Клыки, белые, длинные и острые, возникли перед его взором, и узкий алый язык промелькнул меж напомаженных дамских губ.
— Так вы полагаете, что это все никуда не годится? — глубоким шепотом спросила писательница, и в глазах ее вспыхнули багровые огоньки.
— Ах нет, нет, что вы, сударыня… Я лишь хотел сказать, что… Труселя — нет таких парусов… Топсели есть, трюмсели есть… А труселей… Надо бы труселя поправить.

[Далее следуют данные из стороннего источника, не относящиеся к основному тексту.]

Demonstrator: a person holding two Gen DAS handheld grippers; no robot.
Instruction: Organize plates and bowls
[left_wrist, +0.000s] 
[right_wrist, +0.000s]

Паруса, то есть.
— Поправить недолго, отчего не поправить. А печатать будете?
— Бу… Буду, разумеется, буду!
— Вот и хорошо! — дама отступила на шаг, и редактор наконец-то смог вдохнуть. — Значит, будем печатать.
— Будем, — кивнул обреченно Питирим Аристархович, — чудный слог, сударыня, просто прелестный!
— Вот и прекрасно! Ну что же, благодарю вас за содержательную беседу. И вот еще что, любезный Питирим Аристархович… Могу ли я просить вас об одолжении?
— Разумеется, сударыня! Все, что вам будет угодно!
— Прошу вас, напишите рекомендацию. Я хочу отправить свои рассказы в «Ниву» и «Задушевное слово», а там, сами знаете, без протекции и шагу не ступишь.
— Боже мой, какие пустяки! Напишу, всенепременнейше напишу! Завтра к вечеру будет готово! По какому адресу прикажете отправить?
— Ах, не стоит утруждать вас такими пустяками, право! К вечеру будет готово? Ну так я к вечеру и наведаюсь. Как стемнеет.
И дама удалилась — отошла в дальний угол и просто исчезла, так же, как и появилась.
— Заходите, сударыня, буду ждать, — бормотал Питирим Аристархович, не замечая, что собеседницы его давно уж нет в кабинете. — А рассказ ваш пустим первой полосой! И с иллюстрацией — за счет редакции. Надо только выяснить, как выглядят труселя-гардели. Изволите чего-нибудь еще? Может быть, вы хотели бы получить аванс? Правда, кассира уже нет… Но это ничего, я выплачу вам из личного фонда! Поддерживать таланты — это мой долг! Не только перед издателем, но и перед великой российской словесностью!